Lines after the one containing "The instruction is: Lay" are to be omitted; print exactly each line from the start of the records up to and including it.

================

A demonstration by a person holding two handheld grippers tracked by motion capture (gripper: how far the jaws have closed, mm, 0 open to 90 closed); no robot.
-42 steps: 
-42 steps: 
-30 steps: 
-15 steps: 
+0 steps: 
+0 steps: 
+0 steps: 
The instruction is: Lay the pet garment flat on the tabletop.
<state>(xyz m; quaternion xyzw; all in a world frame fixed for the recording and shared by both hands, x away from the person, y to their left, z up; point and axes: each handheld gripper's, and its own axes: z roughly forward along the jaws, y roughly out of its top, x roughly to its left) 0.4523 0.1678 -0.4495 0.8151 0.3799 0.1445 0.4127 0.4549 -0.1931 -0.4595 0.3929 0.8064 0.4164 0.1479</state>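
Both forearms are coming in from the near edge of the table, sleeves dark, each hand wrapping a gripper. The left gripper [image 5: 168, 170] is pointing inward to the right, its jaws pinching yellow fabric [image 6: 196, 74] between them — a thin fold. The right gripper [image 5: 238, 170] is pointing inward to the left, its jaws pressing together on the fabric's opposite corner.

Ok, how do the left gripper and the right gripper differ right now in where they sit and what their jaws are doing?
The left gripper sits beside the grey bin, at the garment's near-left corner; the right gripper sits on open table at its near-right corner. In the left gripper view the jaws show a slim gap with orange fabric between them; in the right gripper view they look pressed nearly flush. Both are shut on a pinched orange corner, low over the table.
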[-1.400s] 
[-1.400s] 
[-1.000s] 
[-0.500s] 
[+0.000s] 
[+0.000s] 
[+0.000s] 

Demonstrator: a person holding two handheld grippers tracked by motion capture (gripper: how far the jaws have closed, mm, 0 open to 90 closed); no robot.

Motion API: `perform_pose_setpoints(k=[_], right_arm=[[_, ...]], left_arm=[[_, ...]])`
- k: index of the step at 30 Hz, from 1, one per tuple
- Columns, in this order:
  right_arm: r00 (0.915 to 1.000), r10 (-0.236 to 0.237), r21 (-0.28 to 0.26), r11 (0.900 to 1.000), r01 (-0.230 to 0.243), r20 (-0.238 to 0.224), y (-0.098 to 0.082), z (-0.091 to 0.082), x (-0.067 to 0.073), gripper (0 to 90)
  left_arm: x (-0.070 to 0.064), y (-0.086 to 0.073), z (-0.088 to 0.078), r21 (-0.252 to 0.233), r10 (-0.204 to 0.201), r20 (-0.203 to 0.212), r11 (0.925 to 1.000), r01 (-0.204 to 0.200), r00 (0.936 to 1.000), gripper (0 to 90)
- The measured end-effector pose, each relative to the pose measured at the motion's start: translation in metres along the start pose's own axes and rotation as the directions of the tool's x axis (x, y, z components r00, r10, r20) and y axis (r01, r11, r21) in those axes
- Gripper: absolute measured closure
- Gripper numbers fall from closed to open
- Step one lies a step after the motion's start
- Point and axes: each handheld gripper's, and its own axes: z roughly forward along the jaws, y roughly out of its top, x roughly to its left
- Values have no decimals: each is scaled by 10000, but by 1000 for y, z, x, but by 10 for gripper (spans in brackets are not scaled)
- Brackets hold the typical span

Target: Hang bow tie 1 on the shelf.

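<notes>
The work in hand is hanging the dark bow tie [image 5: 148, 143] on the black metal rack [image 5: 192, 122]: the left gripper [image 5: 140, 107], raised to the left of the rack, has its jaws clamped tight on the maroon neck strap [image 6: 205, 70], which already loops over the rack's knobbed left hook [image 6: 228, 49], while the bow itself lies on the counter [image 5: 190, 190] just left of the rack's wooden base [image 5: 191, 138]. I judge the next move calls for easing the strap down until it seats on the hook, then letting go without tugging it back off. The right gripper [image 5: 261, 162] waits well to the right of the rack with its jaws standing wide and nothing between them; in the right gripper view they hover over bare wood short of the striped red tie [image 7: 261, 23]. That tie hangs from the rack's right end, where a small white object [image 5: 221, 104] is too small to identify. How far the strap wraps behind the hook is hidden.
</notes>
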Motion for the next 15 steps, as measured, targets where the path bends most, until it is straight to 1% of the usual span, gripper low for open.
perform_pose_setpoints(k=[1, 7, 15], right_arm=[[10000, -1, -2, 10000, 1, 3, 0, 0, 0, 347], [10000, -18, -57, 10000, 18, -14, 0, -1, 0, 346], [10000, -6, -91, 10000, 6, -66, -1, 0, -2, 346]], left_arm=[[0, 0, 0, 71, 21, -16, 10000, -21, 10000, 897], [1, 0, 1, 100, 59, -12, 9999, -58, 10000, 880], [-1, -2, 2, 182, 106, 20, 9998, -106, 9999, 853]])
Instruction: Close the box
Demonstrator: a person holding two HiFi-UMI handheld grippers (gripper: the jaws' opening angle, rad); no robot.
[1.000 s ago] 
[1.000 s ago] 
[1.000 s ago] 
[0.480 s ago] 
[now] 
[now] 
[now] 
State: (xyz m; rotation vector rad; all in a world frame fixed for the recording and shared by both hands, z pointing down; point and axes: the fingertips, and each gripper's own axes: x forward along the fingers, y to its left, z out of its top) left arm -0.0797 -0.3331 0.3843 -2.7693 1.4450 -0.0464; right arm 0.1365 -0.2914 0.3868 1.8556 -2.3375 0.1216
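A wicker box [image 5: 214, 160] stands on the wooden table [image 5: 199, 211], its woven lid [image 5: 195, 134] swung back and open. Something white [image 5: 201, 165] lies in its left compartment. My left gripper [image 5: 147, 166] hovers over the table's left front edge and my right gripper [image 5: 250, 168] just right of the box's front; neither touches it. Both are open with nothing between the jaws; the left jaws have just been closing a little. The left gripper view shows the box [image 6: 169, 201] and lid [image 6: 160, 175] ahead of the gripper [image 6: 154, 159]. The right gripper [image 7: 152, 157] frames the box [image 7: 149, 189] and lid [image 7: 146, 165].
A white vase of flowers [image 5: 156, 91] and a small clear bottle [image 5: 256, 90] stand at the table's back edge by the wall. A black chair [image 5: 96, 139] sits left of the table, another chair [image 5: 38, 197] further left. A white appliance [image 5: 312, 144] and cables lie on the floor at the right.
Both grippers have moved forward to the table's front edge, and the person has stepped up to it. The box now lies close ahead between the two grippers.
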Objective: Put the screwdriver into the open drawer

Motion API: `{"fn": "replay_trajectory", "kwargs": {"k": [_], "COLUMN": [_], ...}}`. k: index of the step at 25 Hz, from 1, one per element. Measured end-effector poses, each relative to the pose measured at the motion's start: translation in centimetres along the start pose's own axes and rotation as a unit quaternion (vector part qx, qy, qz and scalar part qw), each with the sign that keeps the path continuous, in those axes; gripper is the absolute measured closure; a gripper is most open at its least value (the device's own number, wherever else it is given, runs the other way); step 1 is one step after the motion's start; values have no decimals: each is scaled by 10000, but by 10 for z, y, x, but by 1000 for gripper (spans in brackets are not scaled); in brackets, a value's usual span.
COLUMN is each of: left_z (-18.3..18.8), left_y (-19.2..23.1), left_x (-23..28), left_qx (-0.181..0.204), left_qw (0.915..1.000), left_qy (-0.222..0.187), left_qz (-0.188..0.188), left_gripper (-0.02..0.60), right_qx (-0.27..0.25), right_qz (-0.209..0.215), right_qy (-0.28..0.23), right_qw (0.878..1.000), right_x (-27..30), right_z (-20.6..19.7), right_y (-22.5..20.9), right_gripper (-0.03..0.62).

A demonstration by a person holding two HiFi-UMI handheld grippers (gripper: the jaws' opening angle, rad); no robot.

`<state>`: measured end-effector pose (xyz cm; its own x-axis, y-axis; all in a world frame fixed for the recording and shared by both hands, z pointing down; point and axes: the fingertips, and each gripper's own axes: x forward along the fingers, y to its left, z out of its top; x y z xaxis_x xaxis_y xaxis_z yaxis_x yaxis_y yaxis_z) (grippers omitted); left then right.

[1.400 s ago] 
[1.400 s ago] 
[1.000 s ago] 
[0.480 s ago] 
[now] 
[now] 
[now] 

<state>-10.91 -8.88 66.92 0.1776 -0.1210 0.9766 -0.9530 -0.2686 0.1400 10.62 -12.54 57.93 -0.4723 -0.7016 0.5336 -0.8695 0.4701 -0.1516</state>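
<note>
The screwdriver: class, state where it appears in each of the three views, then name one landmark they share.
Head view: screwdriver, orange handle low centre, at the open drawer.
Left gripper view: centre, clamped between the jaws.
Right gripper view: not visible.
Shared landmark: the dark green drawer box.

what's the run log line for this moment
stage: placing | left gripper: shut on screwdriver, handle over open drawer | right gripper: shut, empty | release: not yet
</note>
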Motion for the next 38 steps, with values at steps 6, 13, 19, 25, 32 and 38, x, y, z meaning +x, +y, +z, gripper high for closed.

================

# THE COMPLETED TASK
A demonstration by a person holding two handheld grippers tracked by motion capture (gripper: how far the jaws have closed, mm, 0 open to 90 closed); no robot.
-42 steps: 
-42 steps: 
-30 steps: 
-15 steps: 
+0 steps: 
+0 steps: 
+0 steps: 
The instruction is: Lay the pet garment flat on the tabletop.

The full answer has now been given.